Where did the Lost Tribes -- Reuben, Asher, and the rest -- end up? The Bible and the Talmud adduce some cryptic hints. One source locates them in the vicinity of the legendary Mountains of Darkness, or possibly on the other side of the river Sambatyon -- the Sabbath River, said to be impassable every day but the Sabbath, when it freezes in mid-flow. In other words, says a view in the Talmud attributed to the great Rabbi Akiva, they are inaccessible, permanently lost, never coming back. Another view, recorded immediately following Akiva's and attributed to Rabbi Eliezer, is that the Lost Tribes in fact will someday return.
Who's right? If you believe Hillel Halkin -- and I do -- they both are.
Halkin is an understatedly brilliant journalist familiar to readers of Commentary magazine, an American living in Israel, a secular Jew. He traveled to a part of India sandwiched between Bangladesh and Burma and there found an ethnic group comprising the Kuki, Chin, and Mizo peoples of the Indian states of Manipur and Mizoram. The Kuki-Chin-Mizo people think they are a lost tribe, specifically the tribe of Manasseh, whom they call Manmasi or Manasa. Halkin is "107 percent" sure that mixed in among the Kuki-Chin-Mizo are the remnants of another ethnic group, called the mi lui or "old people," whose clans were indeed descended from long-ago-deported members of the tribe of Manasseh. With quiet humor and artful plotting, Halkin tells how he came to this view. Across the Sabbath River is a book of investigative journalism, full of quirky characters and extremely cool lore, as enjoyable to read as a novel.
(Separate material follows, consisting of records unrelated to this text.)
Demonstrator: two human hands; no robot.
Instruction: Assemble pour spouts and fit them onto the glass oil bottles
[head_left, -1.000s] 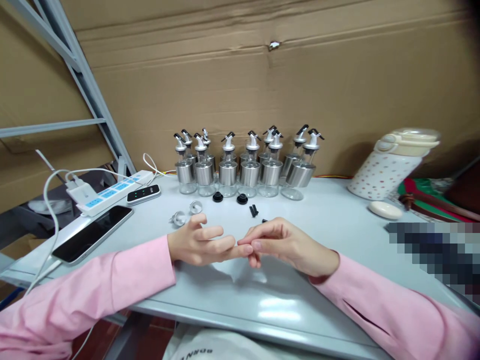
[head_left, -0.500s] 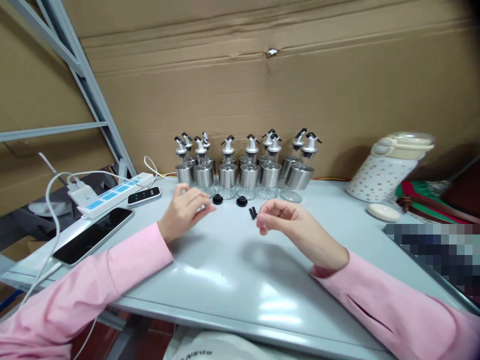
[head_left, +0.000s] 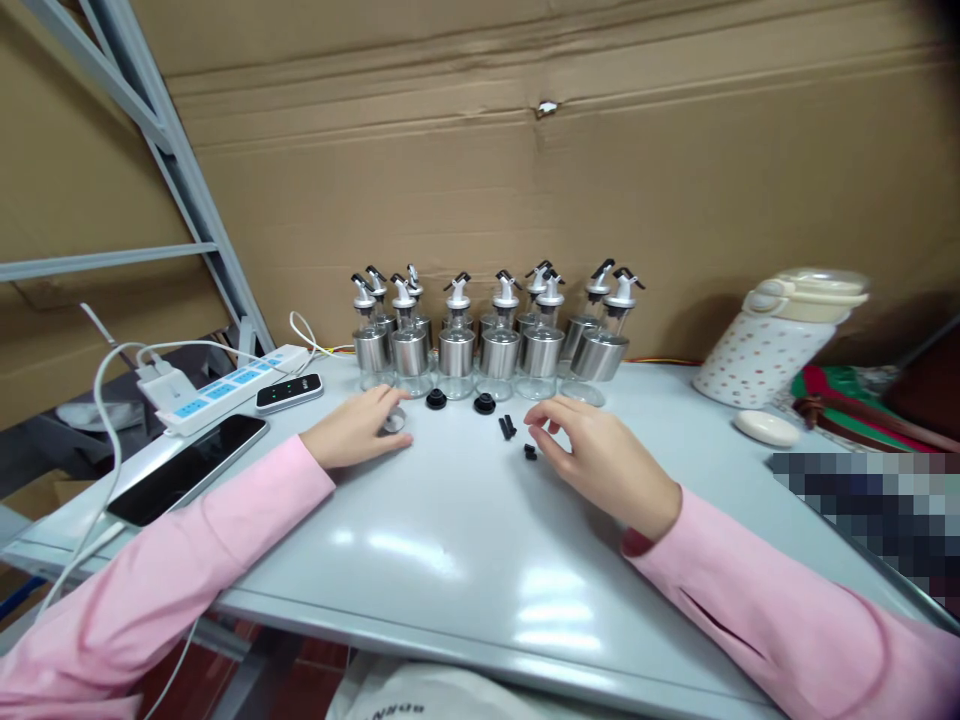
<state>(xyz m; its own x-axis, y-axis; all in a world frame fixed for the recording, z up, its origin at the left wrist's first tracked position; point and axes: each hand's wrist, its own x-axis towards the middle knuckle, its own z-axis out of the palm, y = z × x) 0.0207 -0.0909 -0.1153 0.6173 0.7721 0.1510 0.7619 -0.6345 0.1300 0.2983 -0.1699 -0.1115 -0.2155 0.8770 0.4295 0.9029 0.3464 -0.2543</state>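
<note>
My left hand [head_left: 358, 430] rests low over the table at the left, thumb and fingers apart. Between them a small silvery round piece [head_left: 394, 420] partly shows on the tabletop; whether the fingers touch it I cannot tell. My right hand [head_left: 600, 455] hovers with loosely curled fingers, a gap between thumb and fingertips and nothing visible in it. Just left of that hand lies a pair of tiny black pieces [head_left: 530, 452], with two longer black pieces [head_left: 508, 427] behind. Two black round stoppers [head_left: 436, 399] sit between my hands, in front of the bottles.
Several glass-and-steel oil bottles [head_left: 456, 352] with pourer tops stand along the cardboard wall [head_left: 480, 180]. At the left are a phone [head_left: 187, 470], a power strip [head_left: 225, 390] and cables. A tilted-looking dotted flask [head_left: 772, 345] and a white oval object [head_left: 766, 428] stand at the right.
My right hand has opened and shifted slightly right, leaving the tiny black pieces on the table. My left hand has lowered, and a silvery round piece now shows by its fingers.
</note>
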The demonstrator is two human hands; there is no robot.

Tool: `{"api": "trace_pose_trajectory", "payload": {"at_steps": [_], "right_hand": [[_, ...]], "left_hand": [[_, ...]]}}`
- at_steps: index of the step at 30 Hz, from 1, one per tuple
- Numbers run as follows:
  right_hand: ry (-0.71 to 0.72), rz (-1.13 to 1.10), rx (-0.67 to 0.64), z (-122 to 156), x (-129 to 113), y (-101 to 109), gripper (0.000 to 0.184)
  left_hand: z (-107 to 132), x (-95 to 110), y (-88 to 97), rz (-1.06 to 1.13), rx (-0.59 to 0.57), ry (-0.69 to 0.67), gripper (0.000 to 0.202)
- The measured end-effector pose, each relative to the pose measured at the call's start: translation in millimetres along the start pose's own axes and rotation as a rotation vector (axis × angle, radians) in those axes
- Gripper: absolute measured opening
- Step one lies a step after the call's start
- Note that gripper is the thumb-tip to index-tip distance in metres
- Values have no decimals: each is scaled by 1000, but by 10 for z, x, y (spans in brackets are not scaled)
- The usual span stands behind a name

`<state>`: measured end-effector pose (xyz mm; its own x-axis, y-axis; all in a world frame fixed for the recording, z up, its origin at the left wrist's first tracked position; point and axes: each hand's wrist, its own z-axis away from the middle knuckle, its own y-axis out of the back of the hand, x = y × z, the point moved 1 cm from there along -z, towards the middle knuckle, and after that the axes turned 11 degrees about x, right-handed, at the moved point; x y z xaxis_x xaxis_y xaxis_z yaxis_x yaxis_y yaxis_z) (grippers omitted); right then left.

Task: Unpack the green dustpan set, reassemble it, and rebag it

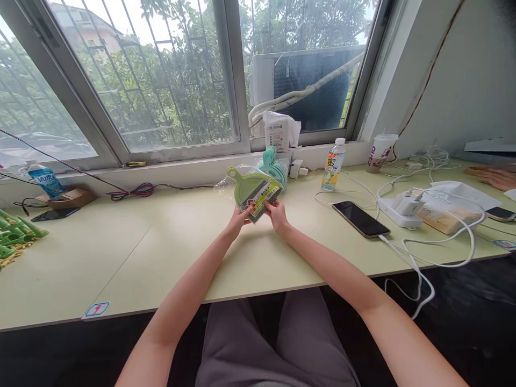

Over the centuries, Lost Tribe hunters have advanced other claims as to the whereabouts of the tribes. Supposedly, lost Israelites have been found in China and Pakistan, less plausibly among the American Indians (a tenet of the Book of Mormon), even among the people of Great Britain (in which view, the most lunatic of all, the word "British" itself is Hebrew, from brit or covenant and ish or man).
Starting in the 1950s, certain Christianized residents of Manipur and Mizoram began having dream visions that indicated, to their satisfaction, that their legendary ancestor Manmasi was really the biblical Manasseh, eponymous founder of the tribe. Communities have since been formed there to practice normative Judaism, and some Mizos and Kukis have immigrated to Israel, where they blend seamlessly into a mix of Jews from around the world.
Halkin gives a charming, vivid portrait of this gentle people, once fierce headhunters and warriors, today tactful but proud; dismissive of neighbors belonging to other ethnicities, yet awed by Westerners. Theirs is an exotic culture, where the Jewish Sabbath is celebrated in mountainous jungles and one sees road signs advertising cures for strange ills: "leprosy? no problem! get cured!" Halkin obviously fell in love with them, and his admiration is conveyed powerfully. He never tells us how he feels, but simply shows his new friends in interaction with him and with others:
They were soft-spoken and trusting. On our way to Champai we were sideswiped by a minibus that crowded us to the edge of a precipice as it tried passing. In Israel, both drivers would have jumped from their vehicles, screaming. Tana [Halkin's driver] got out of the car, inspected the damage, spoke quietly to the other driver, climbed back behind the wheel, and drove off. I expressed surprise that he wasn't angry. Shmuel [his translator] said, "There's nothing to be angry about. The other driver took the blame. He'll pay for the repairs."